How Negative Reinforcement Works

Negative reinforcement strengthens a response or behavior by stopping, removing, or avoiding a negative outcome or aversive stimulus. B. F. Skinner first described the term in his theory of operant conditioning.

Rather than delivering an aversive stimulus (punishment) or a reward (positive reinforcement), negative reinforcement works by taking away something that the individual finds undesirable. This removal reinforces the behavior that proceeds it, making it more likely that the response will occur again in the future.

This article discusses how negative reinforcement works, how it compares to other behavioral learning methods, and how effective it can be in the learning process.

Negative reinforcement
Verywell / Jessica Olah

How Does Negative Reinforcment Work?

Negative reinforcement works to strengthen certain behaviors by removing some type of aversive outcome. As a form of reinforcement, it strengthens the behavior that precedes it. In the case of negative reinforcement, it is the action of removing the undesirable outcome or stimulus that serves as the reward for performing the behavior. 

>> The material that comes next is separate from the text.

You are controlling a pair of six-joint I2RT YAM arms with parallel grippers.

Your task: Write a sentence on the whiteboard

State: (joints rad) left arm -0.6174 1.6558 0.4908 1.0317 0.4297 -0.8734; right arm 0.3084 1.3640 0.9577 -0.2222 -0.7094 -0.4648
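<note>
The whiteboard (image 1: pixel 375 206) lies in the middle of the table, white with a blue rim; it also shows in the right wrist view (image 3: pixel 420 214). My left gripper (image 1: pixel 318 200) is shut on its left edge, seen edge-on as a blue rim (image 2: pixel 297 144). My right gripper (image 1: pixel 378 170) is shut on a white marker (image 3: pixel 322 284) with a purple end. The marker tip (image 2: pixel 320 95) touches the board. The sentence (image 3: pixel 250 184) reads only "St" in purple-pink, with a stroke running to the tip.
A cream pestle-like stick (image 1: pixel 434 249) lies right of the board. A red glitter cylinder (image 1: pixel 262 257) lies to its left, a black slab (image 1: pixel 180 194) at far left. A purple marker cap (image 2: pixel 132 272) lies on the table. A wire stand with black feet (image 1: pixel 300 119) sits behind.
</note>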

Aversive stimuli tend to involve some type of discomfort, either physical or psychological. Behaviors are negatively reinforced when they allow you to escape from aversive stimuli that are already present or allow you to completely avoid the aversive stimuli before they happen.

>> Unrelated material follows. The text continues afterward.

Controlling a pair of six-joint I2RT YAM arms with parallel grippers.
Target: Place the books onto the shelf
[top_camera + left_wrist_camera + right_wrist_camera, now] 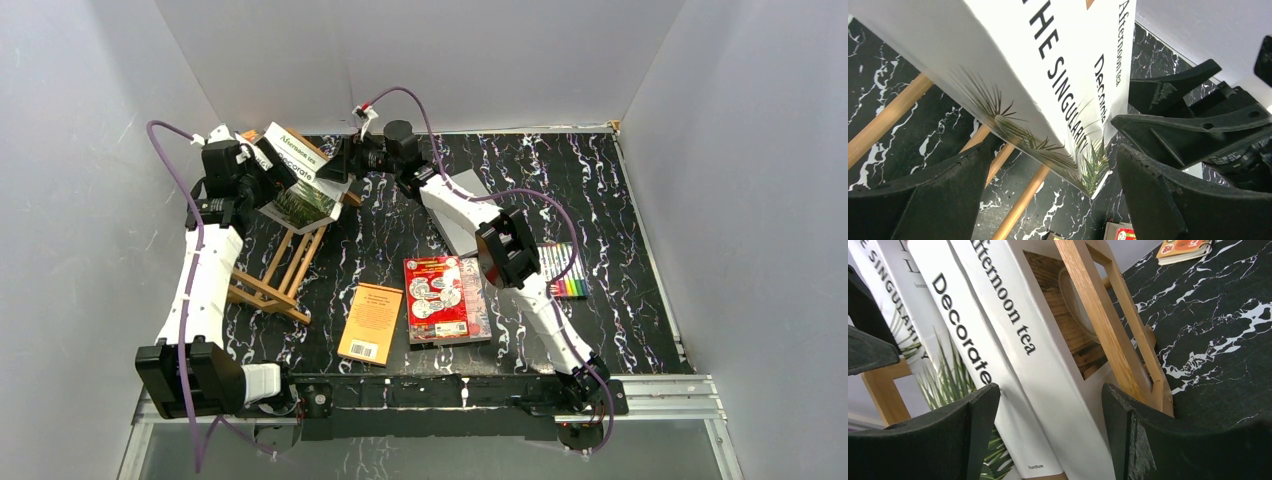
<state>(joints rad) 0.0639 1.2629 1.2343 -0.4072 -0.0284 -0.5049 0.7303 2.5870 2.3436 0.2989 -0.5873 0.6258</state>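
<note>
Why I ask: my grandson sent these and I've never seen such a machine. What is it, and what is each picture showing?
These are two robot arms, a left arm and a right arm, bolted to a black table. One picture looks down from above; the other two come from cameras on the wrists, so the black prongs are each arm's gripper. Three white books lean on a wooden shelf. The left gripper and right gripper are open near them, apparently holding nothing. An orange book, red book, grey book and markers lie on the table.
</note>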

Deciding to take an antacid before you indulge in a spicy meal is an example of negative reinforcement. You engage in an action in order to avoid a negative result.

One of the best ways to remember negative reinforcement is to think of it as something being subtracted from the situation.

There are two different types of negative reinforcement: example and avoidance learning. Escape learning involves being able to escape an undesirable stimulus, while avoidance learning involves being able to prevent experiencing the aversive stimulus altogether.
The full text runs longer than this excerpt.